Ah, cheap oil, forever, whatever. The American wish is finally coming true. Forever, because the peaking oil theory – the one that said that there was only so much oil till we run out of it – has finally been laid to rest. And whatever, well, that entailed cosying up to dictators, the very ones who enabled 9/11; waging war left, right and centre; and assassinating oil honchos who proved uncomfortable to deal with, to put it mildly.
Oil is $32 a barrel (159 litres) today. Or is it $31? Wasn’t it $30 just yesterday? At the American pump, the national average has just dipped below $2 a gallon (3.8 litres). Americans are delirious. Sales of trucks, SUVs and station wagons are rocketing up. General Motors posted a record profit recently.
President Barack Obama, who was pilloried for rescuing the American car industry in 2009, can now proudly claim to be the biggest turnaround artist since Lee Iacocca. Whatever happened to GM’s highly touted electric car, the Chevy Volt? Truth be told it never got off the ground. And now, in this sea of oil, who cares if it drowns.
What is causing this downward spiral of oil prices? Is it a global recession, like the Great Recession of the 1920s that shattered world demand? No, the world economy is tepid but just about chugging along.
China has certainly caught the flu but the US is robust. Europe is the same as always, with Germany steady as a rock and most of the rest clambering onto its back. India is growing at a healthy rate if you believe the powers that be.
It is the discovery of shale oil in America, with vast quantities of oil embedded in sedimentary rock formations, that has made the US Energy Information Administration claim that the US could be energy independent in less than four years. The US has already passed Saudi Arabia as the world’s largest oil producer by some measures. But oil prices have dipped so low, they are rendering drilling for shale oil, or fracking, unattractive.
Still it continues, for America has always wanted – without being explicit about it – to break Opec, the cartel of petroleum exporting countries of which it is not a part. Citigroup claims that oil at $20 a barrel could well be the end of Opec. Now that sanctions have been lifted on Shiite Iran, it is chomping at the bit to flood the world with oil.

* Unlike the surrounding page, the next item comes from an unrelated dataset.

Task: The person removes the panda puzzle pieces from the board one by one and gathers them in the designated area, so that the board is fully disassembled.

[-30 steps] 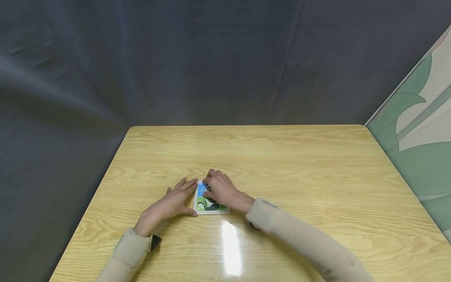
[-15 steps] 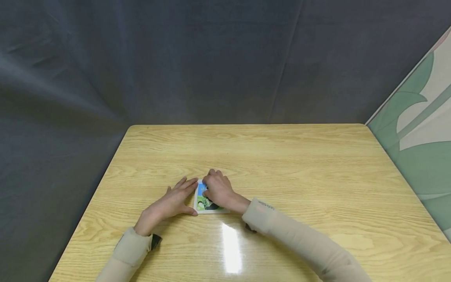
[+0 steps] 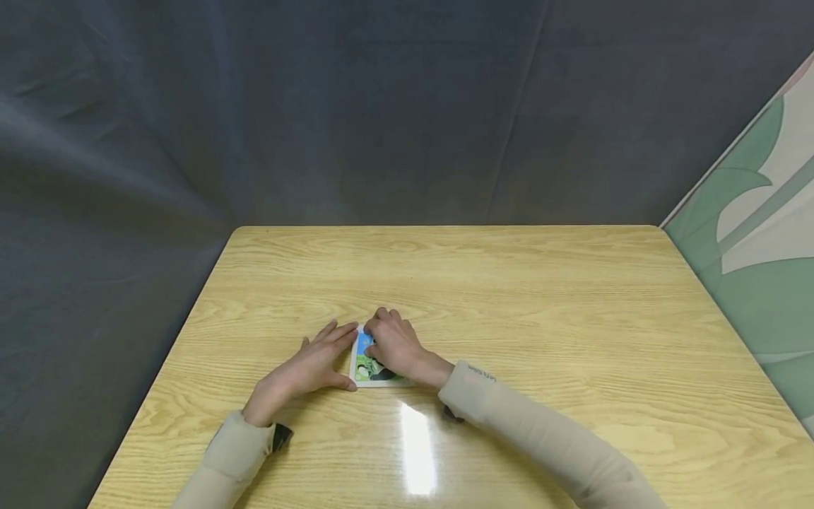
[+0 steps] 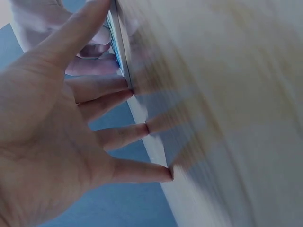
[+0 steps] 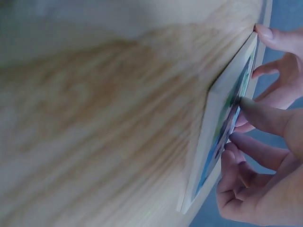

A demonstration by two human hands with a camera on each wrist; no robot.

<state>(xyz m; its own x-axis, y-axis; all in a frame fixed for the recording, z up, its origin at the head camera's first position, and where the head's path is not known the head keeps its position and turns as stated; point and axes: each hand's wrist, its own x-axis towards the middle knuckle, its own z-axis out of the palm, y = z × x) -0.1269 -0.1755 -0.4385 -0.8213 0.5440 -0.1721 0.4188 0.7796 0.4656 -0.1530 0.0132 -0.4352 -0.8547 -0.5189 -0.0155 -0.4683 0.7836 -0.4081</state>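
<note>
Left hand (image 3: 307,367): fingers straight and spread, thumb set wide; we see the thumb at the near left corner of a framed picture (image 3: 365,364) and the forefinger by the far left corner. In the left wrist view, outer fingertips rest on the wood. Right hand (image 3: 397,344): bent over the picture, thumb and forefinger tips on its face, other fingers curled in; we cannot tell whether it pinches anything.

Largest first, we note dark blue-grey cloth (image 3: 381,113) on the far and left sides, softly creased. Next, a pale yellow wooden table (image 3: 509,304), glossy, streaked with wavy grain, its far corners rounded. To the right, a leaf-patterned surface (image 3: 763,283), broad green curves on off-white. Two beige sleeves follow, the right one (image 3: 540,431) wrinkled near the elbow, the left one (image 3: 232,452) smoother.

The picture lies flat on the table, left of centre towards the near side: a squarish, thin slab with a pale raised border, printed blue, green and black. Nearer, we record an oblong white glare (image 3: 417,449). Smallest, a black tab (image 3: 281,437) juts from the left cuff.
</note>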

The Sunni Saudis are none too happy about it. Already the two are fighting proxy wars in Syria and Yemen. US secretary of state John Kerry had to practically nail them to the same table to talk about Syria, but they moaned and groaned so much that the whole conference ended in disaster.
How then will these two enemies work together in Opec? Saudi Arabia and Russia, two top oil-producing nations, have just reached a deal to freeze, not cut, their oil production, in a pact that excludes Iran. They hope that today’s low oil prices will cripple US shale oil producers and eventually restore balance in the market.
The Saudi oil minister, Ali al-Naimi, says that rising demand will slowly eat up the oversupply. The International Energy Agency says that means another two years of low prices.
There could be this to and fro in the production of US shale oil and the rest of the world’s conventional oil. But oil does not seem destined to reach $100 a barrel anytime soon, as it had even three years ago.
And if Iran breaks away from Opec, taking along with it its Shia oil-rich ally Iraq, then there would be one more independent supplier bloc on the market, fostering further competition and downward pressure on oil prices.
What are the implications of this global oil play on India? India is short on oil and imports 80% of its total oil demand. George W Bush famously said that America is addicted to oil. India is, if anything, addicted to imported oil. Indigenous oil producers such as ONGC, Oil India, and Cairn India are getting battered by cheap imports.
They used to pay a fixed levy of Rs 4,500 per tonne. The budget has gone ad valorem, which means they pay more tax when wholesale prices are high and less tax when low. But according to Mayank Ashar, CEO of Cairn India, instead of 20% the cess should have been between 5-8%.
The government has levied tax upon excise tax to prop up retail prices, gobbling up the oil windfall to reduce its fiscal deficit, fund expansive grants and loans to countries such as Afghanistan, Nepal, Bangladesh and Mongolia (yes, Mongolia), and buy the latest and greatest in military equipment from abroad. The budget has given no relief at the pump.
In the US, changes in wholesale oil prices are reflected in prices at the pump in near real time. In India, the government refuses to decontrol prices and leave them to market forces, arguing that it ate up many a loss when oil was at $100 a barrel, so why shouldn’t it make merry now.
One can only argue that oil prices seem set to remain low for years to come, and that what is in actuality a stuttering economy needs a stimulus. What better way to do that than to put some extra bucks in consumers’ pockets. Today is an opportune moment. The government must seize it.